__Exercise__:
Transcribe the listing below verbatim, omitting pictures.

__Stored data__:
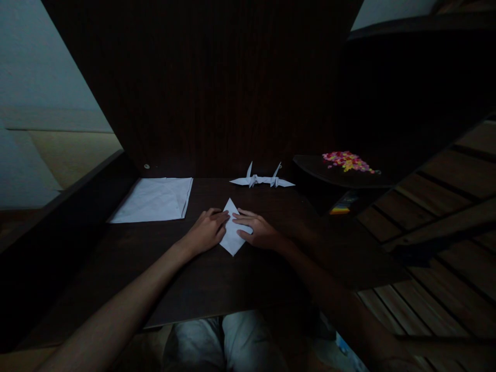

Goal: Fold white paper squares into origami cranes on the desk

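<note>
A white sheet of paper folded into a diamond (233, 244) lies flat on the dark wooden desk, one corner pointing away from me and one toward me. My left hand (209, 229) rests on its left edge, fingers stretched across the paper. From the other side my right hand (258, 230) lies on the right edge, fingers spread over it. Beyond the hands, near the back panel, stand two white folded paper cranes (263, 181), side by side with their wings touching or overlapping.
A stack of white paper sheets (153, 200) lies at the back left of the desk (186, 294). On a curved shelf (310, 166) at the right sits a heap of small colourful pieces (349, 161). A slatted wooden surface (437, 258) is farther right. A low side wall borders the left.
</note>
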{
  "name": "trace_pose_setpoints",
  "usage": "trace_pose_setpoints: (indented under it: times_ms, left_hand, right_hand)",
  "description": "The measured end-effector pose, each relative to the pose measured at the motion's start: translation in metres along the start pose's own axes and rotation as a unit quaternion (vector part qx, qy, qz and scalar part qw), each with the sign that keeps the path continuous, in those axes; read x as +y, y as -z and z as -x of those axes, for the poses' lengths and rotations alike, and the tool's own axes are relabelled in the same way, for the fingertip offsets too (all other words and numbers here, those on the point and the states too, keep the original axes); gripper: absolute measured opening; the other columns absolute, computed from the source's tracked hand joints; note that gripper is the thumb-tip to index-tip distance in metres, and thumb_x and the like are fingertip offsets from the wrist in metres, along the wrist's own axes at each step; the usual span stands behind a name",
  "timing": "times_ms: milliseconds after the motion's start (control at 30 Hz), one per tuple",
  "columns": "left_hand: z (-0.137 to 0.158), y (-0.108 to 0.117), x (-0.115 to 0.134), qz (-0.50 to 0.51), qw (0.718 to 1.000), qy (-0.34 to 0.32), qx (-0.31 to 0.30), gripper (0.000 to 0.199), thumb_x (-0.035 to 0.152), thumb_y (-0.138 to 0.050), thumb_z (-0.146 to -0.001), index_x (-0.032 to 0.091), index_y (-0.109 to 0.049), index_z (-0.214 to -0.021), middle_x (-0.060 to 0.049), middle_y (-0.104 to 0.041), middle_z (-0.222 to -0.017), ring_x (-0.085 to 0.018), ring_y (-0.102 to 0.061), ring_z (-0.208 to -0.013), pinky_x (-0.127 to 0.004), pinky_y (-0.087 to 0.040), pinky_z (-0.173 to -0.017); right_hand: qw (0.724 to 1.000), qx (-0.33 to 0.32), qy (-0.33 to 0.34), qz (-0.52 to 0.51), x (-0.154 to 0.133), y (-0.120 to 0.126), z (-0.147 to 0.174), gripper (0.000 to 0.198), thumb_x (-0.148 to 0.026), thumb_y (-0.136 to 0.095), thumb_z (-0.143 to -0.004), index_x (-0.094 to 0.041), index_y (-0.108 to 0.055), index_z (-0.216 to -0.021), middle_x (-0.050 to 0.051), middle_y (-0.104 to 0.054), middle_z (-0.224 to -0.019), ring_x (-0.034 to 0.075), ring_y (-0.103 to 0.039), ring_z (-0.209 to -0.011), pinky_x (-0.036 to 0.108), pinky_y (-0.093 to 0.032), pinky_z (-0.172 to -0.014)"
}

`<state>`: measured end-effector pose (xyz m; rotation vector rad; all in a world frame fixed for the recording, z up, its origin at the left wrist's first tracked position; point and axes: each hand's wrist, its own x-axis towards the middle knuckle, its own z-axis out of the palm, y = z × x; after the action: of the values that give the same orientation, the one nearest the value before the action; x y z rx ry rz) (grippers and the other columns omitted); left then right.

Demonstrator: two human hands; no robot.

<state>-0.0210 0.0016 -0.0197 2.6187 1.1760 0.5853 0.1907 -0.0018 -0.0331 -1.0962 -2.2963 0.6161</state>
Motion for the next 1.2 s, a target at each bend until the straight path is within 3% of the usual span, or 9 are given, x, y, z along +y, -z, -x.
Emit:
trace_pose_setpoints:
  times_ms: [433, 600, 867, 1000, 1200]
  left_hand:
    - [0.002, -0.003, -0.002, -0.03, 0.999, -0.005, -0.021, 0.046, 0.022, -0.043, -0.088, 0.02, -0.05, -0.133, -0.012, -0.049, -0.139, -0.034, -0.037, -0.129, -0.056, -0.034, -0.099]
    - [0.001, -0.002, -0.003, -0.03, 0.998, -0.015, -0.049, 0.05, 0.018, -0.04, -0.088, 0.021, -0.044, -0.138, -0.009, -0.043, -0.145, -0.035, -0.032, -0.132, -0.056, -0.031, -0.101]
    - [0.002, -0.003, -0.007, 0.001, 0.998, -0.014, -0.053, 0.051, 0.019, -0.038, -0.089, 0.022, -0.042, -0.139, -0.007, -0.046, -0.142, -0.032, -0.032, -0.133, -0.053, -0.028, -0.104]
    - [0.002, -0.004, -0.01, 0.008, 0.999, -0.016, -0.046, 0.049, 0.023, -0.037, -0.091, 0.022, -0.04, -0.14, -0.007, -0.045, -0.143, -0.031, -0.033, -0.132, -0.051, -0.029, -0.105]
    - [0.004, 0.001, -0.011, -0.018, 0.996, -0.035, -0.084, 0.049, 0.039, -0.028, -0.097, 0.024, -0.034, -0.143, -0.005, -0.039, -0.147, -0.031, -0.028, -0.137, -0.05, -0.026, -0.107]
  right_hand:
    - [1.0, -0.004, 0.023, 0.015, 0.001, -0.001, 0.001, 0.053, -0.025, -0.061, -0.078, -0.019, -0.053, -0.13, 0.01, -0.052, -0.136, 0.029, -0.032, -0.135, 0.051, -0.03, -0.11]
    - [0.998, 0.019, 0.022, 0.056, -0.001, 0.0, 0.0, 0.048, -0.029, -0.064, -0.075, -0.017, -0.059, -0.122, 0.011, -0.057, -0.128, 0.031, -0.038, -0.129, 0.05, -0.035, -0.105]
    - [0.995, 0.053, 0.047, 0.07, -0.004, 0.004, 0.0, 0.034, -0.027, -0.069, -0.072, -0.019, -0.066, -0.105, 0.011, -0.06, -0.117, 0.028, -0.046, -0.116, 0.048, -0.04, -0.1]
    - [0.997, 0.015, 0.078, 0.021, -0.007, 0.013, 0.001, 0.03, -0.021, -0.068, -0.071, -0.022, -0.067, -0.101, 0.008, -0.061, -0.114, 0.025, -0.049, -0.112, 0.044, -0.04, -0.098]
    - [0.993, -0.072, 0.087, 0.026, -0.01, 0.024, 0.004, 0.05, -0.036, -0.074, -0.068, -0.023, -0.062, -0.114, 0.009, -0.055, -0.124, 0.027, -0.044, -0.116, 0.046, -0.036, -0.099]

__Reply__:
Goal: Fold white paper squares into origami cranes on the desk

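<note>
A white sheet of paper folded into a diamond (233, 244) lies flat on the dark wooden desk, one corner pointing away from me and one toward me. My left hand (209, 229) rests on its left edge, fingers stretched across the paper. From the other side my right hand (258, 230) lies on the right edge, fingers spread over it. Beyond the hands, near the back panel, stand two white folded paper cranes (263, 181), side by side with their wings touching or overlapping.
A stack of white paper sheets (153, 200) lies at the back left of the desk (186, 294). On a curved shelf (310, 166) at the right sits a heap of small colourful pieces (349, 161). A slatted wooden surface (437, 258) is farther right. A low side wall borders the left.
</note>
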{
  "name": "trace_pose_setpoints",
  "usage": "trace_pose_setpoints: (indented under it: times_ms, left_hand, right_hand)",
  "description": "The measured end-effector pose, each relative to the pose measured at the motion's start: translation in metres along the start pose's own axes and rotation as a unit quaternion (vector part qx, qy, qz and scalar part qw), each with the sign that keeps the path continuous, in those axes; read x as +y, y as -z and z as -x of those axes, for the poses' lengths and rotations alike, and the tool's own axes are relabelled in the same way, for the fingertip offsets too (all other words and numbers here, those on the point and the states too, keep the original axes); gripper: absolute measured opening; the other columns absolute, computed from the source's tracked hand joints; note that gripper is the thumb-tip to index-tip distance in metres, and thumb_x and the like are fingertip offsets from the wrist in metres, along the wrist's own axes at each step; the usual span stands behind a name",
  "timing": "times_ms: milliseconds after the motion's start (control at 30 Hz), one per tuple",
  "columns": "left_hand: z (-0.137 to 0.158), y (-0.108 to 0.117), x (-0.115 to 0.134), qz (-0.50 to 0.51), qw (0.718 to 1.000), qy (-0.34 to 0.32), qx (-0.31 to 0.30), gripper (0.000 to 0.199), thumb_x (-0.035 to 0.152), thumb_y (-0.138 to 0.050), thumb_z (-0.146 to -0.001), index_x (-0.032 to 0.091), index_y (-0.109 to 0.049), index_z (-0.214 to -0.021), middle_x (-0.060 to 0.049), middle_y (-0.104 to 0.041), middle_z (-0.222 to -0.017), ring_x (-0.085 to 0.018), ring_y (-0.102 to 0.061), ring_z (-0.208 to -0.013), pinky_x (-0.127 to 0.004), pinky_y (-0.087 to 0.040), pinky_z (-0.173 to -0.017); right_hand: qw (0.724 to 1.000), qx (-0.33 to 0.32), qy (-0.33 to 0.34), qz (-0.52 to 0.51), x (-0.154 to 0.133), y (-0.120 to 0.126), z (-0.147 to 0.174), gripper (0.000 to 0.198), thumb_x (-0.148 to 0.026), thumb_y (-0.136 to 0.095), thumb_z (-0.143 to -0.004), index_x (-0.094 to 0.041), index_y (-0.108 to 0.055), index_z (-0.216 to -0.021), middle_x (-0.050 to 0.051), middle_y (-0.104 to 0.054), middle_z (-0.224 to -0.019), ring_x (-0.034 to 0.075), ring_y (-0.103 to 0.039), ring_z (-0.209 to -0.011), pinky_x (-0.036 to 0.108), pinky_y (-0.093 to 0.032), pinky_z (-0.172 to -0.014)"
}

`<state>`: measured end-effector pose (xyz m; rotation vector rad; all in a world frame fixed for the recording, z up, its origin at the left wrist's first tracked position; point and axes: each hand's wrist, its own x-axis towards the middle knuckle, its own z-axis out of the palm, y = z × x; after the action: of the values that give the same orientation, the one nearest the value before the action; x y z rx ry rz) (grippers and the other columns omitted); left then right.

Demonstrator: two human hands; no robot.

<state>-0.0210 0.0016 -0.0197 2.6187 1.1760 0.5853 0.1907 -0.0018 -0.0331 -1.0962 -2.2963 0.6161</state>
Motion for the next 1.2 s, a target at each bend until the straight path is within 3% of the usual span, or 9 are given, x, y, z along +y, -z, -x.
Emit:
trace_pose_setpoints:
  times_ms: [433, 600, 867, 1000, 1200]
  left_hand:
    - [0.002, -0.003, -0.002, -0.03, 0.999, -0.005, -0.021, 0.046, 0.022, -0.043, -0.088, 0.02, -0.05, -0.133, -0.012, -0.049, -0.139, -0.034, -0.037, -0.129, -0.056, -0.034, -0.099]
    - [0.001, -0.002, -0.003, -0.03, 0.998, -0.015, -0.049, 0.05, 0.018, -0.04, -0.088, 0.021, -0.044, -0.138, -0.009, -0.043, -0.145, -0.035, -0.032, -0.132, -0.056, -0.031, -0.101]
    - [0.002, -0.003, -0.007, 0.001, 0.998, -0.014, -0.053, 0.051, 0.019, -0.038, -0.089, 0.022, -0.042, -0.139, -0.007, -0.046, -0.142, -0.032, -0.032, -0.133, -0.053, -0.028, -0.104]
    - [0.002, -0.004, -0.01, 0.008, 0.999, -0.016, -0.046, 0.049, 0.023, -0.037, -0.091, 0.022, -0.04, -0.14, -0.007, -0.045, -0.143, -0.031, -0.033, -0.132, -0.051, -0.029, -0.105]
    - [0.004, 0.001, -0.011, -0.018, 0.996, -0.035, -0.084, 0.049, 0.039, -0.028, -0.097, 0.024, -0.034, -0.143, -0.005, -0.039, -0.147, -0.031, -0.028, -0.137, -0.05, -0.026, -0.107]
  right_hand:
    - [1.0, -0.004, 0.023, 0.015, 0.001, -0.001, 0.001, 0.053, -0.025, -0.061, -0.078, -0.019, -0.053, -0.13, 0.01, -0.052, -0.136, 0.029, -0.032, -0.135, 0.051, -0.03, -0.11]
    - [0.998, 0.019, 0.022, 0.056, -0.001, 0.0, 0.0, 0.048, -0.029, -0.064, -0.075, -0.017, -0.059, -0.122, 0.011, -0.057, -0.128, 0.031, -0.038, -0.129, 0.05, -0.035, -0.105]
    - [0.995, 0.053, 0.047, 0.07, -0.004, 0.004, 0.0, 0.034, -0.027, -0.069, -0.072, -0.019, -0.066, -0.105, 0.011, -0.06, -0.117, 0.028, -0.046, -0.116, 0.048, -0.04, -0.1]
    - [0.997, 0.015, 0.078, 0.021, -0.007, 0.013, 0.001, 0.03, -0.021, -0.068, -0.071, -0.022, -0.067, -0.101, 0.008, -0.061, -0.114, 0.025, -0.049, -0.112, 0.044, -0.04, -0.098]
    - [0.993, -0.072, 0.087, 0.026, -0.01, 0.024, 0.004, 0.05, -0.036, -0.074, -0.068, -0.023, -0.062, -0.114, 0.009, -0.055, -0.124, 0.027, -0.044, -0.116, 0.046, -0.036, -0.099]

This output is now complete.